Nos dias seguintes, recusei-me a visitar o hospital. Fiquei em casa, fechada no quarto, rodeada de fotografias antigas e cartas amareladas pelo tempo. A minha irmã Rosa veio bater-me à porta.
— Maria, não podes continuar assim! O menino precisa de ti!
— Ele não precisa de mim — respondi amargamente — Nem sequer tem o nome da família!
Ela sentou-se ao meu lado e pegou-me na mão.
— Olha para mim. Achas que o teu pai ficaria feliz por te ver assim? Achas que ele queria que perdesses o amor do teu neto por causa de um nome?

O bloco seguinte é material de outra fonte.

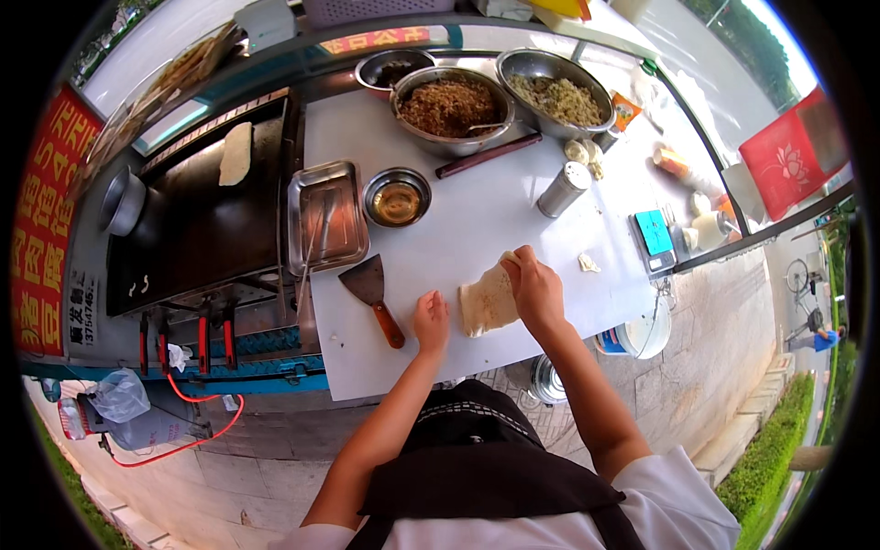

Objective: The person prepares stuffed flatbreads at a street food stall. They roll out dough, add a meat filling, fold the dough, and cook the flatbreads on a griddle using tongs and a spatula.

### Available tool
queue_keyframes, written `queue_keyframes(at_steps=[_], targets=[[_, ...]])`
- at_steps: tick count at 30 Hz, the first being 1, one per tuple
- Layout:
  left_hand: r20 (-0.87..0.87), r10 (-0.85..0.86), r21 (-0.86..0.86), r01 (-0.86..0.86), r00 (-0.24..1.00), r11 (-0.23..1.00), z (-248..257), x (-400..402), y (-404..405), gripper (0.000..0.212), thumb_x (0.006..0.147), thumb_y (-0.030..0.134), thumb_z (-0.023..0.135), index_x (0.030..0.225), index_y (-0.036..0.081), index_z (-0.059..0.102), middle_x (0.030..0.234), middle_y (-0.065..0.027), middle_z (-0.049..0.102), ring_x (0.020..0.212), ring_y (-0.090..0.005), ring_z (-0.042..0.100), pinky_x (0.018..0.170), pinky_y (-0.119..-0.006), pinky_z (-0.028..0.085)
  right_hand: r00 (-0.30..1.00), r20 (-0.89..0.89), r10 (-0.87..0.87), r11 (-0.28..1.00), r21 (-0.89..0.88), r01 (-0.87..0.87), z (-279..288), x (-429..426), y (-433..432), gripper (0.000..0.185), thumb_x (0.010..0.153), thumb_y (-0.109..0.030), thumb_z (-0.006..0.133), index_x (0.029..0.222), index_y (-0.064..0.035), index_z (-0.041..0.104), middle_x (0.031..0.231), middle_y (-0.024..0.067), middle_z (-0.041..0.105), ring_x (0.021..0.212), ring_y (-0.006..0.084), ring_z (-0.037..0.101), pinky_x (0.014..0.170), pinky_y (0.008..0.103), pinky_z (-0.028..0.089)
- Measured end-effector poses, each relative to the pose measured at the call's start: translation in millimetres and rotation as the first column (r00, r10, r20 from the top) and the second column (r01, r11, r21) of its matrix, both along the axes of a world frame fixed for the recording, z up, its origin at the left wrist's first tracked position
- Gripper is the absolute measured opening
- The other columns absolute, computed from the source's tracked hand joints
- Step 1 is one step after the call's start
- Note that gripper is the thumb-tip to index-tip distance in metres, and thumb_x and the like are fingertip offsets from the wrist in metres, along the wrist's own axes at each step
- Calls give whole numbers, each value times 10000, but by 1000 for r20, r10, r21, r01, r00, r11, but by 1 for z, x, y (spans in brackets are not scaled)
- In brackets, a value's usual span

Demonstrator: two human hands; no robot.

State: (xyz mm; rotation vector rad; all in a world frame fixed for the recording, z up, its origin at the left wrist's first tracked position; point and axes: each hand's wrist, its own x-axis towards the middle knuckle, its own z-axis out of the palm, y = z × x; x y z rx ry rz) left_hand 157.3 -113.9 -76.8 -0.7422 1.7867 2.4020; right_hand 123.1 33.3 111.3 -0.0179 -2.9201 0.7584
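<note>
A flat piece of dough (487,304) with brownish specks lies on the white worktop. My right hand (537,285) pinches its upper right edge between thumb and fingers. To the dough's left, apart from it, my left hand (432,322) rests above the worktop with fingers loosely curled; whether they are fully closed is hard to see. A scraper with a wooden handle (389,324) lies left of that hand. Beyond it stand a steel bowl of yellowish liquid (397,204) and a rectangular steel tray (350,237) holding a utensil. A small dough scrap (588,262) sits to the right.
Bowls of reddish-brown filling (450,106) and pale filling (560,96) stand at the back, near a dark rolling pin (489,155). A metal shaker (565,190) and a digital scale (653,240) are to the right. On the left, a griddle (206,213) bears one flat dough piece (236,155).
</note>
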Motion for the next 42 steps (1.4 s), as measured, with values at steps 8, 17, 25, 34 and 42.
queue_keyframes(at_steps=[8,17,25,34,42], targets=[[-398,-247,839,460,883,291,83,-28,-15,674,887,449,643,1395,79,399,1362,-44,516,1279,-187,476,1050,-373,418,972,-45,232,955,-179,-236,101,-49,-24,217,918,-232,609,957,-19,586,834,213,662,810,398,644,705,440,507],[-151,52,896,114,987,429,113,9,-83,542,899,239,667,1372,140,422,1312,-65,548,1198,-215,556,973,-372,511,840,-185,510,828,-157,-538,125,-122,-89,188,872,-185,664,954,-19,625,809,176,665,753,319,662,689,375,506],[-155,370,892,-31,916,451,119,20,-262,484,952,220,588,1401,152,419,1355,-39,520,1256,-184,497,1038,-362,436,733,-156,663,723,-124,-680,79,-199,-306,227,861,-240,656,945,-29,647,827,174,674,761,339,664,685,388,507],[120,727,817,-484,676,314,105,-94,-491,349,979,100,528,1324,69,483,1268,-130,566,1151,-273,570,969,-390,490,675,-91,732,669,-91,-738,-50,-315,-609,356,862,-386,657,976,-49,661,881,181,676,823,335,657,741,394,495],[322,711,742,-633,625,221,72,-136,-574,432,987,88,505,1399,66,377,1363,-133,481,1238,-264,503,1013,-396,447,760,57,647,744,170,-646,-121,-331,-712,370,844,-464,642,985,-122,647,934,99,671,926,314,646,756,442,503]])
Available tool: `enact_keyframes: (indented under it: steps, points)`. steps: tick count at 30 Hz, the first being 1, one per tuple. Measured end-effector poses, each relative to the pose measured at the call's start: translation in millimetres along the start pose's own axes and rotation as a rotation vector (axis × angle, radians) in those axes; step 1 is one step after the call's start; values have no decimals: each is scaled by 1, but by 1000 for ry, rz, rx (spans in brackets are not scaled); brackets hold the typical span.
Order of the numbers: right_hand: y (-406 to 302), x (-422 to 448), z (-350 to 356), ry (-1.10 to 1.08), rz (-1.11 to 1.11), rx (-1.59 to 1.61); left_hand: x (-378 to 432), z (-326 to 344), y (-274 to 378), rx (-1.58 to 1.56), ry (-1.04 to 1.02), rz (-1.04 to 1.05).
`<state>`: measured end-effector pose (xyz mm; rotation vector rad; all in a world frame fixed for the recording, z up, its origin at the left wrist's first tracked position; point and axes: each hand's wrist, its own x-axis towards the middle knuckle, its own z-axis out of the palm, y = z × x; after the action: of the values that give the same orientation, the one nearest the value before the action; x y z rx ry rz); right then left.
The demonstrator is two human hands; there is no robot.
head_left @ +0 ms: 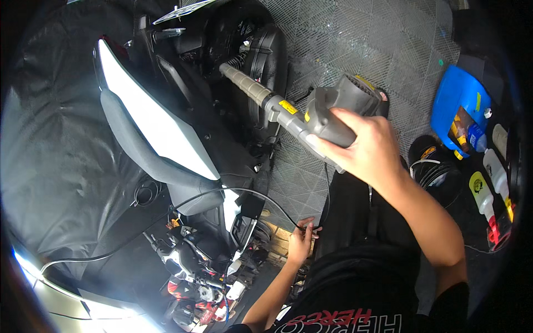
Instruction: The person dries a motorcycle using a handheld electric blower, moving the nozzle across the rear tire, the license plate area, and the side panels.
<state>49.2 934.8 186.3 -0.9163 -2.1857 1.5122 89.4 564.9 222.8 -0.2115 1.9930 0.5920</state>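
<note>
My right hand (370, 145) grips a grey handheld air blower (329, 125) by its handle. Its ribbed nozzle (250, 85) points at the rear of a scooter or motorcycle, with the tip close to a shock absorber spring (238, 61) beside the rear wheel. A black cable (266, 197) arches across the bike and passes through the curled fingers of my left hand (300, 239), low by my leg. On the bike I see a glossy white side panel (154, 120) and a dark grey seat (133, 141).
To the right stand a blue plastic container (458, 95), a black cap (422, 150) and bottles, one with a yellow label (479, 191). Ribbed floor tiles (345, 45) lie beyond the bike. Black sheeting (46, 145) hangs at left; bright lights glare at lower left.
</note>
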Motion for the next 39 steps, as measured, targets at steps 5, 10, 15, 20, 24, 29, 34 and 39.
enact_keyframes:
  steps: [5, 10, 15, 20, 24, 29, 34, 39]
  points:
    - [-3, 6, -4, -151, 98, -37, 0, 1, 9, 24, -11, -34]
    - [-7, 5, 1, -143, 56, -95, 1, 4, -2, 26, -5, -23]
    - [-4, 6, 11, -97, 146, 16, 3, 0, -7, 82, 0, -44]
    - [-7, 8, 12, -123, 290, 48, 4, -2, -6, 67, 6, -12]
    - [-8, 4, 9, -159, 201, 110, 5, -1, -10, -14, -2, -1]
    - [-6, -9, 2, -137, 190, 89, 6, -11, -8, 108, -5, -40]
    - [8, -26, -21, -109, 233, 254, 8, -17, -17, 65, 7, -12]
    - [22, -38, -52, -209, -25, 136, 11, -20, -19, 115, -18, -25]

Chorei como há muito não chorava. No fundo sabia que ela tinha razão, mas como aceitar aquilo?
Quando finalmente decidi visitar o Tomás, ele já tinha quase um mês. Entrei devagarinho no quarto dele e vi-o dormir no berço, tão pequeno e indefeso. A Ana olhou para mim com olhos cansados mas sinceros.
— Maria… obrigada por vires.
Aproximei-me do berço e toquei-lhe na mãozinha minúscula. Senti uma onda de ternura invadir-me o peito. Pela primeira vez desde o início daquele pesadelo, percebi que talvez estivesse a perder algo mais importante do que uma tradição: estava a perder a oportunidade de amar aquele menino pelo que ele era, não pelo nome que trazia.
A Ana aproximou-se e pousou uma mão no meu ombro.
— Sei que isto foi difícil para ti. Mas prometo-te: vou ensinar ao Tomás tudo sobre os teus pais e os teus avós. Ele vai saber quem foi o Joaquim.
Olhei para ela e vi nos seus olhos uma honestidade desarmante. Talvez fosse possível honrar os nossos sem lhes impor um fardo tão pesado.
Hoje olho para o Tomás a brincar no tapete da sala e pergunto-me: quantas vezes deixamos que as tradições nos afastem daqueles que mais amamos? Será que vale mesmo a pena perder momentos preciosos por causa de um nome? E vocês… até onde iriam para defender uma tradição familiar?